Maybe Sr. Pagani can put India on his itinerary next time. There’s profit in catering to the sweet tooth of Indians. Indian sweets like gulab jamuns go waaaaaaaaaaay beyond any sweetness index conceived.
Latin Business Chronicle
Argentina is well known for its beef but less so for its candy. Yet it is home to one of the world’s leading confectioners. Ranked 143 on Latin America’s Top 500 Companies from Latin Business Chronicle, Argentine candy and food group Arcor is going global. Its 2007 world-wide revenues reached $1.8 billion, an increase of 20 percent from 2006. Net income grew by 19 percent to $62.2 million.
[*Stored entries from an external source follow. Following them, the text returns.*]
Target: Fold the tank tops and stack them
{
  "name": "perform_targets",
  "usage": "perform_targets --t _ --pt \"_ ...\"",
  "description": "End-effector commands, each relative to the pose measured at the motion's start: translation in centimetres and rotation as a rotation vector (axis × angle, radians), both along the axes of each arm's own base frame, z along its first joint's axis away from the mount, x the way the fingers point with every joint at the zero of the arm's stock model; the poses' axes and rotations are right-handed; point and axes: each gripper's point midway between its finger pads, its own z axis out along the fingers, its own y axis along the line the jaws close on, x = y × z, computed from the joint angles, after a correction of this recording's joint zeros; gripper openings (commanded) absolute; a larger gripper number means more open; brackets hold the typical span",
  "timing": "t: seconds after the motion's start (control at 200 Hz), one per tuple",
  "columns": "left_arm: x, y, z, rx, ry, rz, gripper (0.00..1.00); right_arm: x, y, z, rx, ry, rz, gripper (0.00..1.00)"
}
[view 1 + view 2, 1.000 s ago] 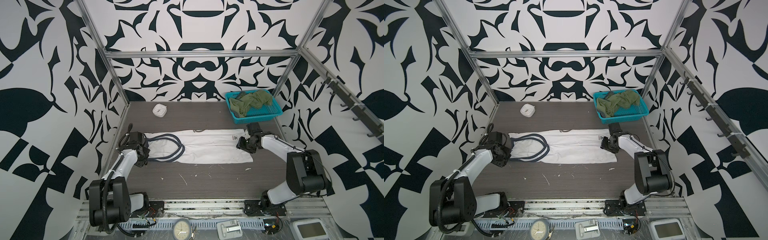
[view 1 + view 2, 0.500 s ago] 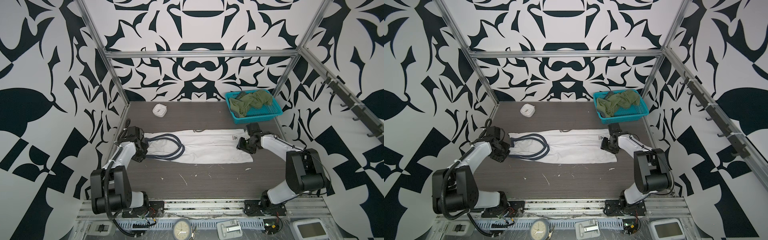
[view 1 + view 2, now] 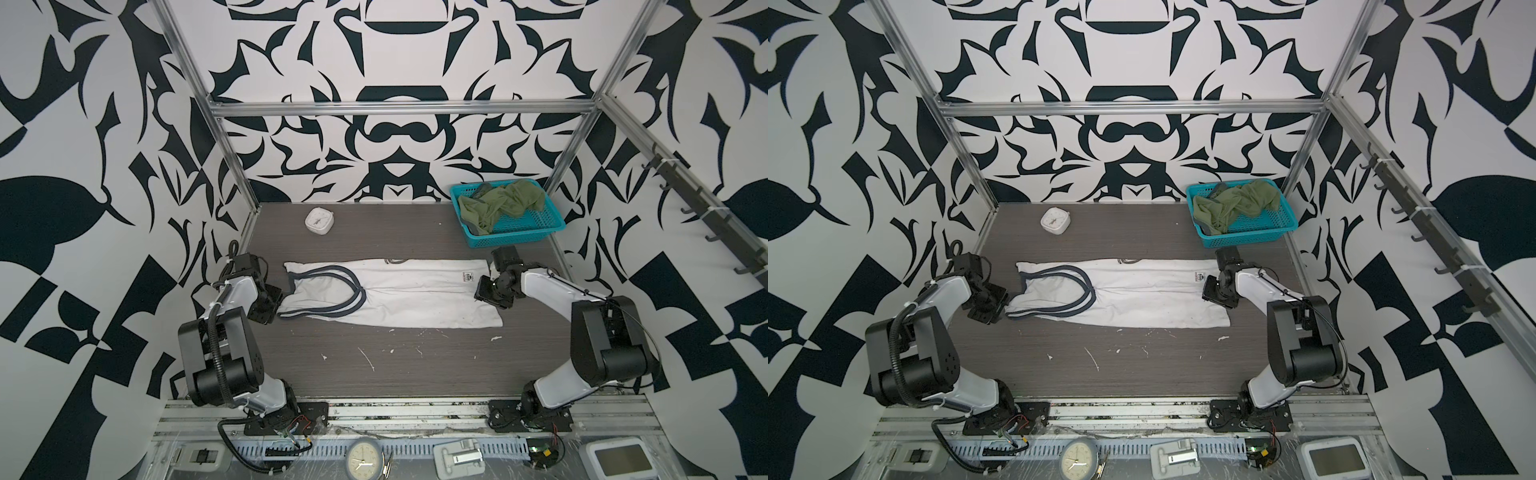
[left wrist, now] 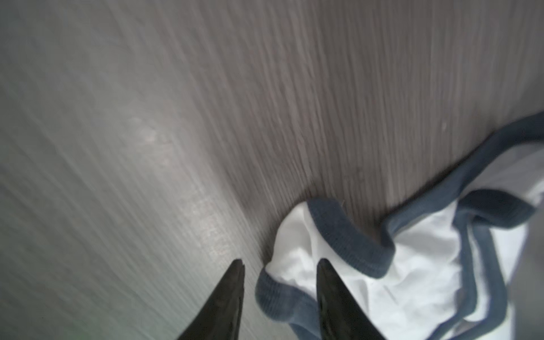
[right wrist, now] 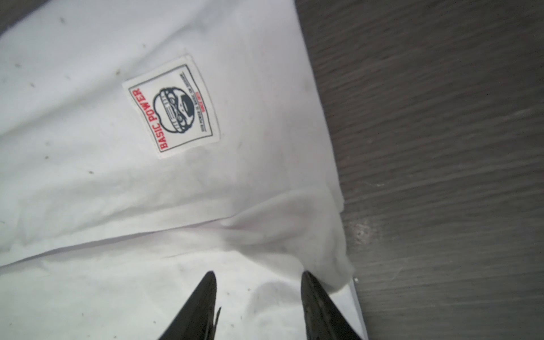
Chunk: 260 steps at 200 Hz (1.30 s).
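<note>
The basket (image 3: 515, 242) just beyond my right jaws holds the olive top (image 3: 500, 203), crumpled. The white top (image 3: 399, 301) lies stretched flat on the surface (image 3: 374, 374) between my two pairs of jaws. My left jaws stand parted, gripping nothing, with a navy-trimmed strap end (image 4: 347, 235) at their tips. My right jaws are parted too, over the hem corner near the label (image 5: 172, 107).

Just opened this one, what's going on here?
Two robot arms are working on the white tank top, which lies on the table folded into a long strip. The left gripper sits at the strap end with its jaws open. The right gripper is over the hem end, jaws also apart. The green tank top lies crumpled in the blue basket, not yet folded.
</note>
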Motion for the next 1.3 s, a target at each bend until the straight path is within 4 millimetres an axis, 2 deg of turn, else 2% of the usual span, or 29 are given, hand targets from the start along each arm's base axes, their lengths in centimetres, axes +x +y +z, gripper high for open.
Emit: perform_targets --t 0.0,0.085,0.14,0.17,0.26,0.37,0.635,0.75,0.935,1.17,1.295 --pt "-1.3 0.9 2.0 0.061 -0.031 0.009 0.65 0.5 -0.1 2.4 -0.028 -0.058 0.027 0.49" --pt "-1.7 0.3 3.0 0.076 -0.072 0.003 0.69 0.4 -0.4 3.5 -0.047 -0.093 0.02 0.48" --pt "-2.3 -1.0 2.9 0.066 -0.053 -0.025 0.69 0.3 -0.4 3.9 -0.049 -0.102 0.021 0.48" --pt "-2.5 -1.8 3.6 0.071 -0.071 -0.046 0.68 0.4 -0.4 4.0 -0.048 -0.104 0.022 0.48" --pt "-3.7 -3.8 2.7 0.069 -0.035 -0.086 0.69 0.3 -0.2 3.6 -0.047 -0.089 0.026 0.48" --pt "-4.8 -4.0 0.7 0.063 0.004 -0.075 0.69 0.3 -0.2 3.3 -0.047 -0.08 0.03 0.48" --pt "-1.5 -3.9 -0.6 0.036 -0.049 -0.093 0.71 0.2 1.0 2.8 0.01 -0.065 0.073 0.48" --pt "-0.7 -3.7 -1.3 0.025 -0.055 -0.075 0.71 0.2 1.1 2.7 0.012 -0.064 0.077 0.48" --pt "-0.5 -3.5 -2.4 0.008 -0.029 -0.057 0.48 0.1 1.3 2.6 0.023 -0.062 0.083 0.48" --pt "-0.2 -2.7 -2.1 0.03 0.007 -0.081 0.28 0.3 1.5 2.4 0.034 -0.059 0.086 0.47" --pt "-0.6 -3.4 -1.2 -0.027 0.003 -0.094 0.13 0.1 1.6 2.3 0.038 -0.048 0.09 0.47"
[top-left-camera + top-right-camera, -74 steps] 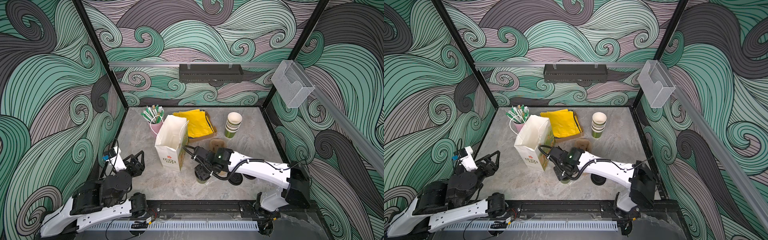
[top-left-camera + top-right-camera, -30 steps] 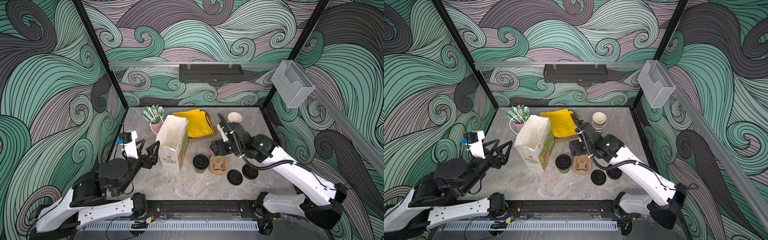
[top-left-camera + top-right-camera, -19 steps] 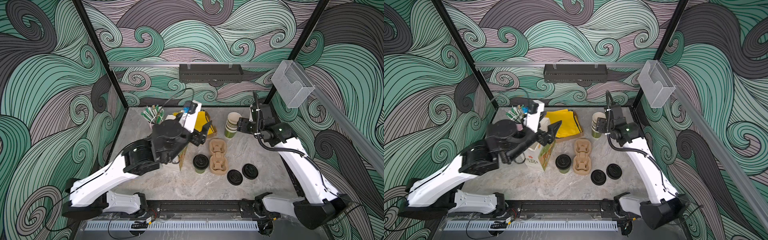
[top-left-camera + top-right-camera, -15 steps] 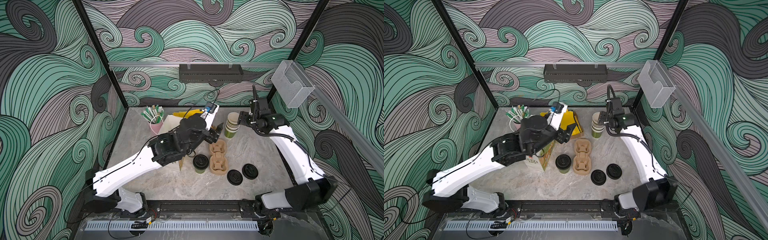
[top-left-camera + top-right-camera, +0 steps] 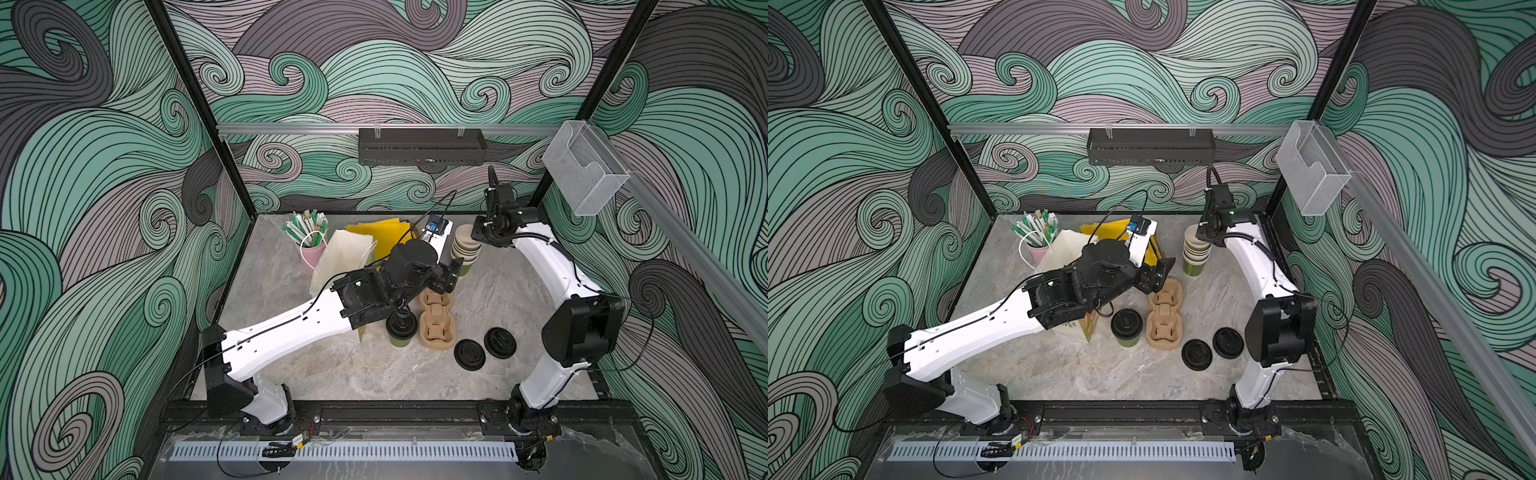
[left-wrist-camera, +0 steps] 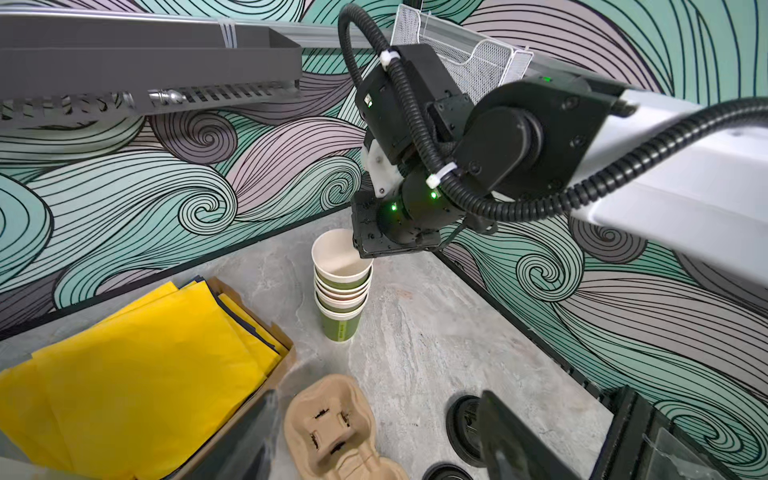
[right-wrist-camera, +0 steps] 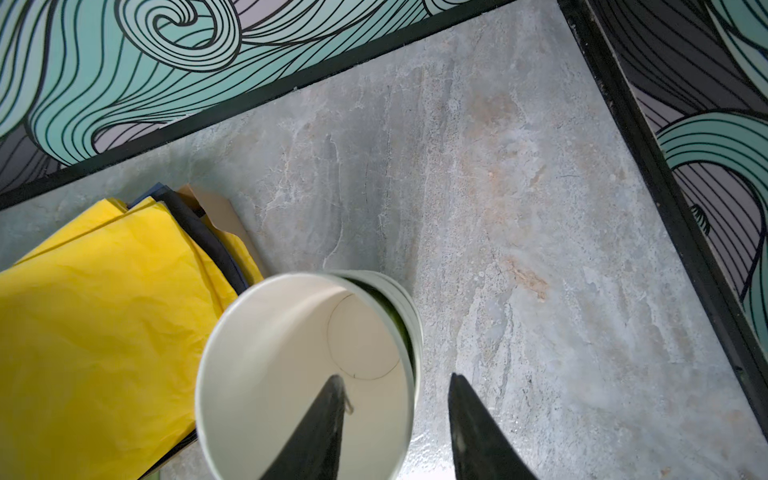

The majority of sales were generated within Argentina but with $245 million emanating from other Latin American countries and another $65 million from the rest of the world.
Already ensconced in the U.S. market through manufacturing deals with Wal-Mart, Sara Lee and Brach’s Confections, Arcor is beginning to look east. President and CEO Luis Pagani, son of Arcor’s founder, spent 40 days last year exploring the markets of China, Vietnam, Thailand, Malaysia, and Korea.
It’s only a matter of time before they run hotels in Buenos Aires, Sao Paulo and Mexico City.
The Taj Group of Hotels, owned by the Tata Group, is foraying into high-end business and luxury segments globally. “Spas have EBITDA margins as high as 30 per cent, making them highly lucrative,’’ Amol Rao, a hotel analyst at Pioneer Multimedia, said.
Taj has entered business gateways such as New York, Boston and Sydney, whereas Taj Resorts and Spa is concentrating on leisure travel in exotic destinations including Phuket, Doha and Saraya islands of UAE. It is either purchasing the properties on an outright basis, as was the case with the New York and Boston properties, or getting into managing contracts for running the businesses.